La città ha cambiato le lampadine: la notte è passata dall'arancio al bianco
Le lampade al sodio davano a ogni strada un solo colore con cui lavorare; i LED hanno restituito tutti gli altri.
Una lampada al sodio emette praticamente su una sola lunghezza d'onda, un giallo stretto intorno ai 589 nanometri, ed è per questo che un'auto rossa e una verde parcheggiate sotto sembrano due gradazioni dello stesso marrone. Le fotografie di quegli anni portano una dominante che nessun bilanciamento del bianco ha mai tolto del tutto, perché in quella luce non c'era altro su cui compensare. Le città apprezzavano quelle lampade per i consumi e per come passavano nella nebbia, e nessuno doveva pensare al quadro che intanto stavano dipingendo.
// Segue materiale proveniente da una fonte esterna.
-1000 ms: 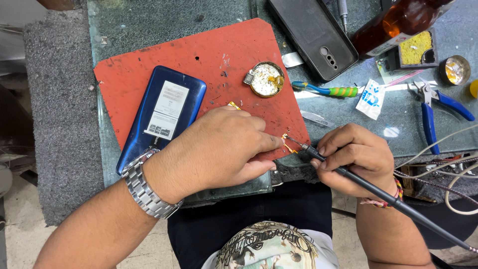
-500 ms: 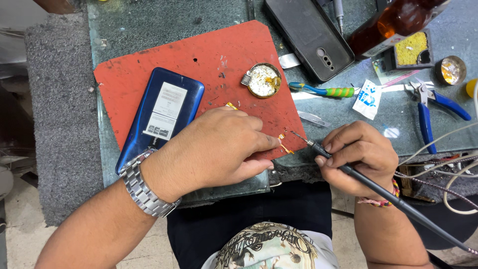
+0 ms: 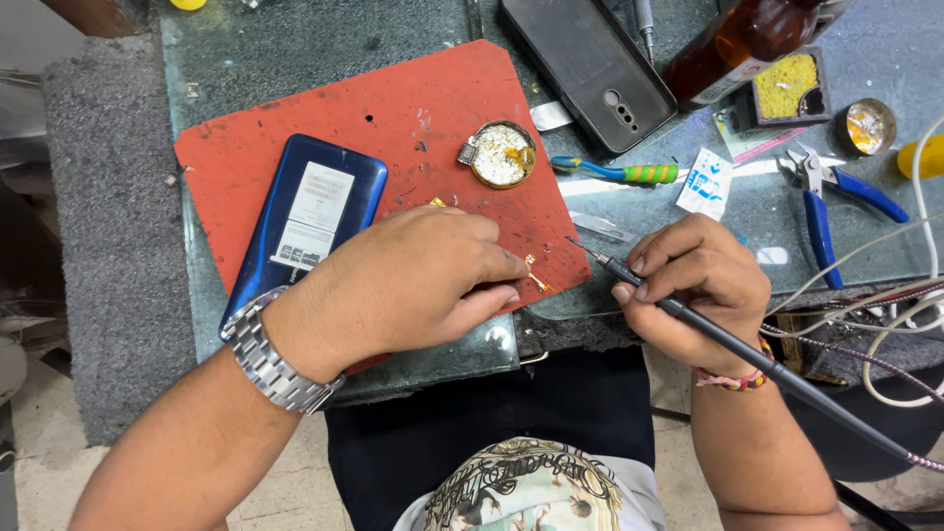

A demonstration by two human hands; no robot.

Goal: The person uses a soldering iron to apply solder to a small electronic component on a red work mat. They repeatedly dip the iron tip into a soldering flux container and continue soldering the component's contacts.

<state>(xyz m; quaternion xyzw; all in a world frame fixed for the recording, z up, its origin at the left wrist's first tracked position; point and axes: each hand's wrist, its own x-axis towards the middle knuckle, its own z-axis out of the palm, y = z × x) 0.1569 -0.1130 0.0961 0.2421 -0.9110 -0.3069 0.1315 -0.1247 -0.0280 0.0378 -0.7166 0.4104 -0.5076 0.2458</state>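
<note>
Left hand: the left hand (image 3: 413,280) lies palm-down at centre frame on the lower edge of the red mat (image 3: 324,128), fingertips pinched narrow on a small gold-coloured part (image 3: 536,280) that shows just past the fingertips, pressed to the mat.
Right hand: the right hand (image 3: 698,290), right of centre, is closed in a pen grip round the black soldering iron (image 3: 708,334).
Iron position: shaft runs from the lower right of the frame up-left; the thin tip (image 3: 572,242) ends above and right of the gold part, near it but apart, over the mat's right edge.
Part versus grip: the part sits between the two hands, touching the left fingertips, clear of the right hand.
Mat contents: blue phone (image 3: 310,221) lying back-up at left, partly under the left wrist; round tin of solder paste (image 3: 501,154) above the hands, open.
Bench, upper right: dark phone case (image 3: 590,69), green-and-blue screwdriver (image 3: 615,172), blue-handled pliers (image 3: 831,197), yellow sponge in tray (image 3: 787,87), brown bottle (image 3: 747,39).
Wrist: metal watch (image 3: 270,359) on the left arm.
</note>
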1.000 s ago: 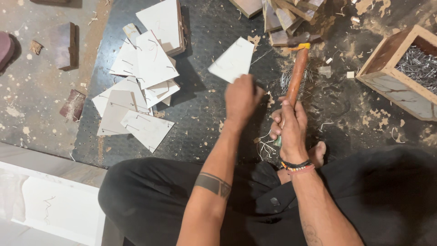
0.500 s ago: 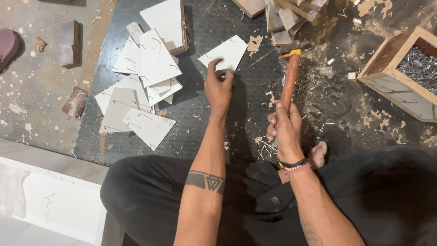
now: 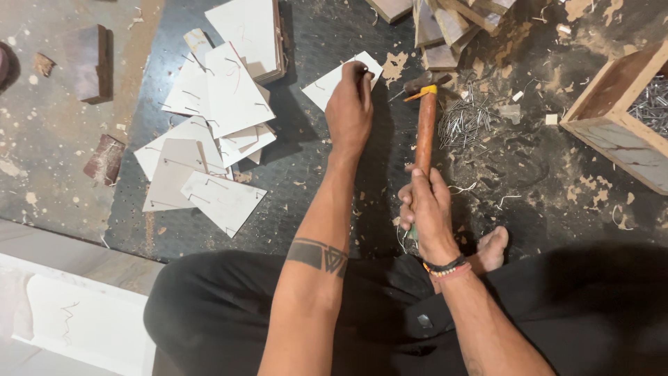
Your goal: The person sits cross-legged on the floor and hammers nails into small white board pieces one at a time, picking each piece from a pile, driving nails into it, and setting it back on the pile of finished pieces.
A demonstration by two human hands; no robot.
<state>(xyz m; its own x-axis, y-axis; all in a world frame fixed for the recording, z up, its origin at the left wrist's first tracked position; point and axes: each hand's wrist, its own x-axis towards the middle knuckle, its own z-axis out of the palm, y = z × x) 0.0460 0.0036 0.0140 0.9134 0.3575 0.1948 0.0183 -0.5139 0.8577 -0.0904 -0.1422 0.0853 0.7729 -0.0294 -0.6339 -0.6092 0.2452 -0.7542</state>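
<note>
The left hand (image 3: pixel 350 104) has stretched forward since a second ago, when it hovered lifted nearer the body; its fingertips now pinch what looks like a small nail against the near edge of a white board piece (image 3: pixel 334 80) lying flat on the dark mat (image 3: pixel 306 181). The right hand (image 3: pixel 426 209) stays wrapped around the wooden handle of the hammer (image 3: pixel 424 118), whose head has lowered and rests just right of that piece, beside a loose nail pile (image 3: pixel 466 118). Farther left lie stacked white offcuts (image 3: pixel 209 132); a wooden box (image 3: pixel 619 118) sits at the right edge.
</note>
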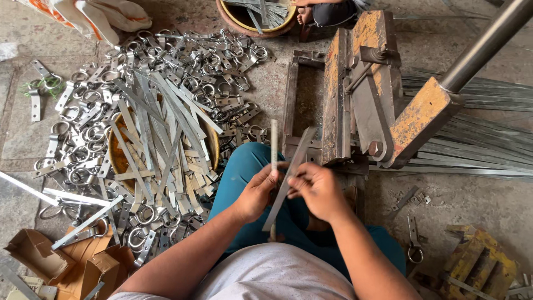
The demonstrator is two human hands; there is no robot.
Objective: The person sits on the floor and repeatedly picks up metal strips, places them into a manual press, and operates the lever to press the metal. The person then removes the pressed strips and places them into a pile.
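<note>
My left hand [256, 193] grips a thin metal strip [273, 145] that stands upright above my knee in teal trousers. My right hand [317, 190] holds a second, wider flat metal strip [300, 149], tilted so its top leans right toward the press. Both strips cross in front of my lap. The rusty yellow lever press [355, 89] stands just beyond my hands, its long handle [488, 41] reaching up to the right.
A big heap of cut metal strips and ring clamps [150, 128] covers a yellow basin at left. Long strips [472, 144] lie right of the press. Torn cardboard boxes [61, 261] sit bottom left. Another person's foot [306, 14] and a round pan [258, 16] are at the top.
</note>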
Il ricambio lavora a quattromila kelvin con uno spettro largo, così le due auto tornano rossa e verde, il mattone risulta caldo, le foglie sembrano foglie. Con quell'onestà arriva il contrasto: l'ottica dei LED ritaglia una pozza di luce dal bordo netto e lascia cadere lo spazio oltre, perciò una strada un tempo uniformemente ambrata ora alterna illuminato e davvero buio. Le finestre sopra la carreggiata hanno smesso di competere con il bagliore e sono tornate leggibili.
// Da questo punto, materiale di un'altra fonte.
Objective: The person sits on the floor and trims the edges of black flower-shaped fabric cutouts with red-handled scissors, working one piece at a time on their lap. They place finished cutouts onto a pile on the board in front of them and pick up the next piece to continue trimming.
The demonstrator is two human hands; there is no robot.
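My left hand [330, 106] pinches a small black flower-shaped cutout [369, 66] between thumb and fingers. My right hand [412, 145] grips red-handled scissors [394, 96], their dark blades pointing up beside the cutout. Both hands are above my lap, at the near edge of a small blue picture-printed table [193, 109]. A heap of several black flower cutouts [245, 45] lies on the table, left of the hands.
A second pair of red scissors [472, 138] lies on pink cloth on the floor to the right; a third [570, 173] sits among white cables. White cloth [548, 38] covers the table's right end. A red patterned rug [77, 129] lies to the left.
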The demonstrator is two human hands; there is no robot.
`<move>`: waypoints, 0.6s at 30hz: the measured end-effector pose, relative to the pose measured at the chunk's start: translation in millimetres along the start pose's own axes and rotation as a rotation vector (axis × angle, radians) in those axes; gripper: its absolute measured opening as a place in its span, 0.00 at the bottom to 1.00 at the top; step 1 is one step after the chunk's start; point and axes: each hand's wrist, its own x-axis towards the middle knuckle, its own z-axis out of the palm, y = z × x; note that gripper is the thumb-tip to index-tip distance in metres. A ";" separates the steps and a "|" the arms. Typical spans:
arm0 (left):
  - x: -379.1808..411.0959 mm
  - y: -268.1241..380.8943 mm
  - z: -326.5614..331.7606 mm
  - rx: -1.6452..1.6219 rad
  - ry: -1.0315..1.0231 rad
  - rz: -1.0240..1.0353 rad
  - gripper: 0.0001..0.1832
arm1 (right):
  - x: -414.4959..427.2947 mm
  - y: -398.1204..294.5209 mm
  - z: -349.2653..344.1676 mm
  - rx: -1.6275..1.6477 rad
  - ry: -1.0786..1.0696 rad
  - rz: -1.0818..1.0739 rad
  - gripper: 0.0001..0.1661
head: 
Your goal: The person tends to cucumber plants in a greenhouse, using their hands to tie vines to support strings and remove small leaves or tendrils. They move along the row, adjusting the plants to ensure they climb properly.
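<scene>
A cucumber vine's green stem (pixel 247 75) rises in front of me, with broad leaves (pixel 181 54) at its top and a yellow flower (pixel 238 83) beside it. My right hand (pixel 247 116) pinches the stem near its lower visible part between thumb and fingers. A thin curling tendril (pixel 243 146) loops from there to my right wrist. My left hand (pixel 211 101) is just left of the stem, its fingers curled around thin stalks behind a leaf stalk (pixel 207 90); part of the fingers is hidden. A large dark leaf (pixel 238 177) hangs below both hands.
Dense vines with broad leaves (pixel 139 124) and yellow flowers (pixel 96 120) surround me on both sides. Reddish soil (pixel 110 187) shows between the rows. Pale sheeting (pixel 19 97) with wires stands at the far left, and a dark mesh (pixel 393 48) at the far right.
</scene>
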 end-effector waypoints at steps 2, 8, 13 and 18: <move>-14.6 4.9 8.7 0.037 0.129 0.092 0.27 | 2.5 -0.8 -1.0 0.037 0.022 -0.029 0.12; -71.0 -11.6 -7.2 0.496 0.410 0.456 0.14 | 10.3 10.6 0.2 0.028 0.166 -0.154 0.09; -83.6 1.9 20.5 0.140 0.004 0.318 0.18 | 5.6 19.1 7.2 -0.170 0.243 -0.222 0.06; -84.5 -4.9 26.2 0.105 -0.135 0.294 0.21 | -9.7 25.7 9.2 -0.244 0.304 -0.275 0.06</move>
Per la fotografia notturna questo ha cambiato il metodo più dell'esposizione. La luce bianca permette di tenere il colore che si è visto, però punisce l'otturatore lento: le pozze bruciano mentre i vuoti restano vuoti, e il vecchio espediente di lasciare tutto arancione non tiene più insieme l'inquadratura. Sullo schermo la differenza si coglie subito: una strada ambrata si legge come ricordo, una bianca come stasera, e lo stesso angolo appartiene a due decenni diversi a seconda della lampada che ci stava sopra.